Generally speaking, elections for group health insurance are irrevocable for the plan year under section 125 plans. However, the IRS provides specific instances when an employee can make mid-year election changes. Those “election events” are:
- Change in marital status.
- Change in number of dependents.
- Change in employment.
- Change in dependent eligibility due to plan requirements (e.g., loss of student status, age limit reached).
- Change in residence (e.g., employee or dependent moves out of plan service area).
- Significant cost changes in coverage.
- Significant curtailment of coverage.
- Addition or improvement to benefit package option.
- Change in coverage of spouse or dependent under another employer plan (e.g., spouse’s company had no insurance coverage before but now offers a plan).
- Loss of certain other health coverage (e.g., plans provided by governmental or educational institutions).
- HIPAA special enrollment right events.*
- Judgments, decrees, or orders.
- Entitlement to Medicare or Medicaid.
It is important to note that if a change in status does occur, the election changes should be consistent with that event. For example, if an employee divorces, the employee may drop coverage for the spouse.

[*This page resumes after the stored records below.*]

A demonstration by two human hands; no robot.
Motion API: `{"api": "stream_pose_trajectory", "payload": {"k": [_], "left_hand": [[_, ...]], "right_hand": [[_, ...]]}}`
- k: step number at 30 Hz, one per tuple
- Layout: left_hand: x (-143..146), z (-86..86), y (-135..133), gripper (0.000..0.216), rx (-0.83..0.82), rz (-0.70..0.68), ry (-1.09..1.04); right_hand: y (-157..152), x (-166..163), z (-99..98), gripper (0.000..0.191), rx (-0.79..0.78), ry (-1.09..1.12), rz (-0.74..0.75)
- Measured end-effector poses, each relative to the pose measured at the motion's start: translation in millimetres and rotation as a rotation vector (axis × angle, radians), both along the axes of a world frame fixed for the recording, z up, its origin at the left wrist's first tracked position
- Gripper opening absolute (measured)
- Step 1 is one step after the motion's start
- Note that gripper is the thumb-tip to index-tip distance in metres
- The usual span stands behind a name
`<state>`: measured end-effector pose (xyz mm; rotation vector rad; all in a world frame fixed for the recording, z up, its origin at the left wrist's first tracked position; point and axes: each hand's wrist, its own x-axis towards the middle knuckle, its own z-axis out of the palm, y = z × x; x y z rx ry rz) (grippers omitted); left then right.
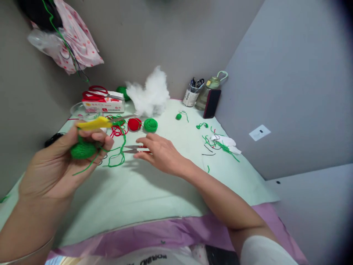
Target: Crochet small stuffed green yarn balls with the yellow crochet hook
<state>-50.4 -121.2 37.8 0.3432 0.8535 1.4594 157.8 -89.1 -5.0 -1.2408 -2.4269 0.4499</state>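
Observation:
My left hand [63,162] is raised at the left, its fingers closed round a small green crocheted piece [83,149] and the yellow handle of a crochet hook [95,124]. The hook's thin metal shaft points right. Green yarn [123,141] trails from the piece down to the table. Over the table's middle, my right hand [161,152] is round the red handles of small scissors [134,149], thumb and forefinger on either side. The blades point left towards the yarn, slightly apart. My palm hides the handle ends.
Behind my hands lie a red yarn ball [134,124], a green yarn ball [150,125] and white stuffing [150,94]. Larger red scissors [96,93] rest on a box [110,105]. At right are a pen cup [191,96], bottle [202,98], phone [212,104] and yarn scraps [224,147].

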Motion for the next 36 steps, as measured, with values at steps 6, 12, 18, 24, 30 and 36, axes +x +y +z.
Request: {"api": "stream_pose_trajectory", "payload": {"k": [6,12,18,24,30,36], "left_hand": [[37,-35.5,23,0.007,0.098,-0.404,0.096],[61,-73.5,46,0.021,0.127,-0.565,0.250],[61,-84.4,48,0.027,0.133,-0.599,0.363],[55,-88.6,48,0.027,0.161,-0.589,0.415],[49,-94.0,44,0.030,0.157,-0.589,0.441],[50,-93.6,43,0.029,0.194,-0.591,0.465]], "right_hand": [[-3,24,-5.5,0.056,-0.030,0.607,0.080],[8,37,-17.7,0.034,0.447,0.335,-0.040],[16,47,-31.1,0.037,0.500,0.084,0.001],[20,50,-34.3,0.036,0.432,0.211,-0.019],[17,46,-35.2,0.026,0.114,0.512,-0.117],[11,39,-35.3,0.030,0.075,0.660,-0.182]]}}
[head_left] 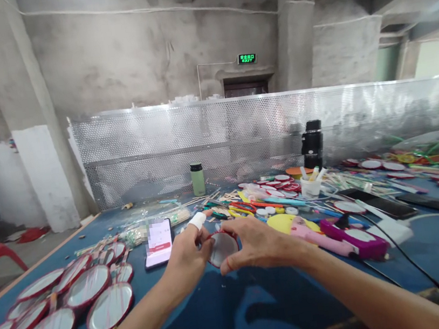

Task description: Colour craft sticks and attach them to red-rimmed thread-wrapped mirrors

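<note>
A small round white disc with a red rim point(223, 250) is held up over the table between my two hands. My left hand point(189, 256) pinches its left edge, and a white wrapping covers one of that hand's fingers. On the opposite edge, my right hand point(255, 244) curves around the disc with thumb and fingers. Just left of my left hand a lit phone point(159, 243) leans upright. A pink and purple glue gun point(356, 240) lies to the right of my right hand, near a yellow disc point(281, 225).
Several red-rimmed white discs point(87, 286) are piled on the blue table point(208, 318) at left. Behind my hands lie sticks and coloured parts, a green bottle point(197, 179), a black flask point(313, 146) and a white cup point(310, 187). A black cable point(410, 257) crosses the right side.
</note>
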Available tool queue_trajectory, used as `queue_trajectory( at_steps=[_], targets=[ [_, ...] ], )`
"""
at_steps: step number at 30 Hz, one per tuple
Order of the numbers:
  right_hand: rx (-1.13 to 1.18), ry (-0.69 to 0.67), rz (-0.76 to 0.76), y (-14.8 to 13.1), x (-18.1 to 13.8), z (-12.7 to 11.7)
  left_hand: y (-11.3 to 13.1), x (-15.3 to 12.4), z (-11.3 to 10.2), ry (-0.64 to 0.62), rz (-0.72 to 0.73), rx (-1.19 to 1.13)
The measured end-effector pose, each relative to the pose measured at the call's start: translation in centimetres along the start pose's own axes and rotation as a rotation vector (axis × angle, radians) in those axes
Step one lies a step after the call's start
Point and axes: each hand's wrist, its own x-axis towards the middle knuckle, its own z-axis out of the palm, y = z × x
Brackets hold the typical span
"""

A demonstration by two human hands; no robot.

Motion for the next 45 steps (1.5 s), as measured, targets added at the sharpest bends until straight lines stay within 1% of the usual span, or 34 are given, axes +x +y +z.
queue_trajectory(
  at_steps=[3, 8, 10, 14, 16, 20, 23, 27, 31, 33, 35, 38, 40, 42, 45],
  targets=[
    [0.049, 0.0, 0.038, -0.1, -0.1, 0.1, 0.1, 0.1, 0.0, 0.002, -0.008, -0.044],
    [0.441, -0.017, 0.156, -0.3, -0.1, 0.7, 0.4, 0.3, -0.1, 0.011, -0.03, -0.141],
    [0.531, -0.005, 0.176, -0.6, 0.1, 1.0, 0.5, 0.4, -0.2, 0.015, -0.038, -0.178],
    [0.594, 0.033, 0.198, -1.3, 0.1, 1.6, 0.3, 0.4, -0.5, 0.025, -0.036, -0.219],
    [0.567, 0.046, 0.203, -1.6, -0.2, 1.6, 0.2, 0.4, -0.6, 0.031, -0.032, -0.226],
    [0.469, 0.0, 0.205, -1.7, -1.2, 1.3, 0.3, 0.4, -0.8, 0.031, -0.026, -0.235],
    [0.499, -0.023, 0.16, -1.5, -1.7, 1.3, 0.6, 0.4, -0.8, 0.021, -0.032, -0.259],
    [0.598, 0.05, 0.145, -1.5, -1.3, 2.2, 0.8, 0.4, -0.7, 0.023, -0.066, -0.349],
    [0.843, 0.187, 0.144, -2.2, -0.4, 3.2, 0.7, 0.4, -0.5, 0.069, -0.112, -0.452],
    [0.892, 0.235, 0.17, -2.3, -0.1, 3.7, 0.5, 0.3, -0.3, 0.076, -0.13, -0.482],
    [0.838, 0.269, 0.182, -2.0, 0.0, 4.2, 0.3, 0.3, -0.2, 0.066, -0.144, -0.489],
    [0.649, 0.336, 0.162, -1.3, -0.2, 4.7, 0.1, 0.3, 0.0, 0.047, -0.163, -0.459],
    [0.539, 0.351, 0.147, -0.9, -0.5, 4.9, 0.0, 0.4, 0.0, 0.033, -0.168, -0.421],
    [0.485, 0.339, 0.153, -0.6, -0.8, 4.8, -0.2, 0.4, 0.0, 0.016, -0.163, -0.38],
    [0.499, 0.288, 0.167, -0.5, -1.0, 4.6, -0.3, 0.4, 0.0, -0.012, -0.152, -0.331]
  ],
)
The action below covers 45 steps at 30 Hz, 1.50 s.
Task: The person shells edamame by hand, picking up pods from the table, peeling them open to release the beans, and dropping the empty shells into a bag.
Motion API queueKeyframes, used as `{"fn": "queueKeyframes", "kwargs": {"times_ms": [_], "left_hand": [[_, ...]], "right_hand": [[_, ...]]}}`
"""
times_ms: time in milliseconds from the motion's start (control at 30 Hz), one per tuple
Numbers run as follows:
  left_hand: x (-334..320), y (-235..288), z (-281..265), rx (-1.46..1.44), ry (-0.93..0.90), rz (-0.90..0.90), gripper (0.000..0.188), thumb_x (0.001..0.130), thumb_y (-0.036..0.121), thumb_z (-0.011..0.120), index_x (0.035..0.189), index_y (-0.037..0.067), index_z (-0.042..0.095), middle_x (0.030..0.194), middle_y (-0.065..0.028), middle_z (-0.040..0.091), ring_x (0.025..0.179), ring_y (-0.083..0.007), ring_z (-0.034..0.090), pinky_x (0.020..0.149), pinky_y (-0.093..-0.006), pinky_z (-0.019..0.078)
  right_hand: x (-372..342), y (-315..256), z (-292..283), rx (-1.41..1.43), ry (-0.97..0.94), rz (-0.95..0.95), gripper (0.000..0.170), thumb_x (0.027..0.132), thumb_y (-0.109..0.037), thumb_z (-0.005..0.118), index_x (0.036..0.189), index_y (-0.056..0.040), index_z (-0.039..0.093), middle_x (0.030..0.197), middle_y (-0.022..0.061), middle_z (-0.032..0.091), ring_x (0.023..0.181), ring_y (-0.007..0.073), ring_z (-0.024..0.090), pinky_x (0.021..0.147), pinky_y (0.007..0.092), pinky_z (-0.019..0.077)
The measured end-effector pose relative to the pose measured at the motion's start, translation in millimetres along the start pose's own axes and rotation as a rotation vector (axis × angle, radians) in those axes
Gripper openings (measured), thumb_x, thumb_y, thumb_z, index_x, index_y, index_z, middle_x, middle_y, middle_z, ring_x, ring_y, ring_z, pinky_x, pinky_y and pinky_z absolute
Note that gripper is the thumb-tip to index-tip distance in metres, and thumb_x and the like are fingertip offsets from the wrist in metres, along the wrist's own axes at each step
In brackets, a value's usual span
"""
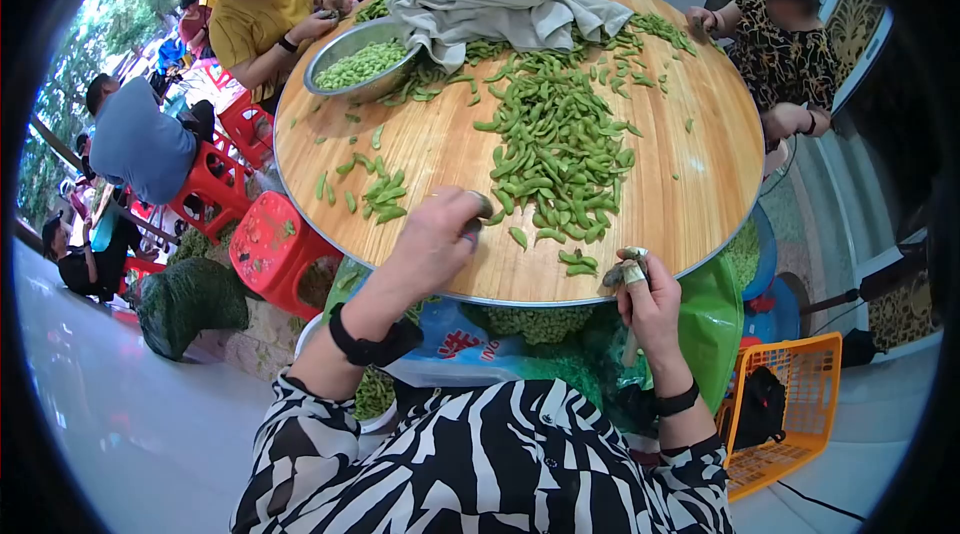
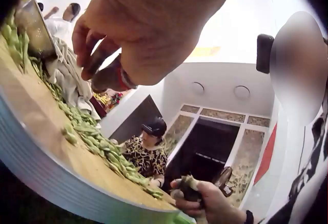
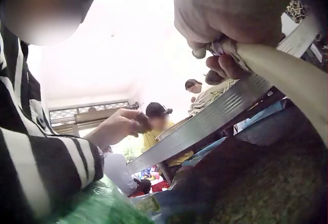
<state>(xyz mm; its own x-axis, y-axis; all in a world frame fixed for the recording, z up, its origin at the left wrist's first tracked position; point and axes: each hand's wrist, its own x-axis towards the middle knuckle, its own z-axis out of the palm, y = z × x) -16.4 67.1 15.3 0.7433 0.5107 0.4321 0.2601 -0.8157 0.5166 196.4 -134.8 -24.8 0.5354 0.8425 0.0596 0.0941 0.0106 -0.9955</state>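
Note:
My left hand [image 1: 435, 239] is over the front left of the round wooden table [image 1: 440, 154], beside a large heap of green edamame pods [image 1: 555, 144]. In the left wrist view its fingers [image 2: 84, 42] bend loosely, with a gap to the dark-stained thumb and nothing visible between them. My right hand [image 1: 652, 309] is at the table's front edge, fingers curled, fingertips wrapped in pale, dirty covers. A long pale strip [image 3: 282, 73] comes out of its curled fingers and hangs below. A few pods [image 1: 578, 262] lie just left of this hand.
A metal bowl [image 1: 360, 59] of shelled beans and a grey cloth [image 1: 510, 9] are on the far side. Other people sit around the table. At left is a red stool [image 1: 280, 249]; at right, an orange basket [image 1: 785, 414]. A green bag [image 1: 715, 324] hangs below the edge.

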Motion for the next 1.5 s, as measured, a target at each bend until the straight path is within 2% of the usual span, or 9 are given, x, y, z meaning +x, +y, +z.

*HIPPA Special Enrollment Right Events
If you are declining enrollment for yourself or your dependents (including your spouse) because of other health insurance or group health plan coverage, you may be able to enroll yourself or your dependents in this plan if you or your dependents lose eligibility for that other coverage (or if the employer stops contributing towards your or your dependents’ other coverage). However, you must request enrollment within 30 days after your or your dependents’ other coverage ends (or after the employer stops contributing toward the other coverage).
In addition, if you have a new dependent as result of marriage, birth, adoption, or placement for adoption, you may be able to enroll yourself and your dependents. However, you must enroll within 30 days after the marriage, birth, adoption, or placement for adoption.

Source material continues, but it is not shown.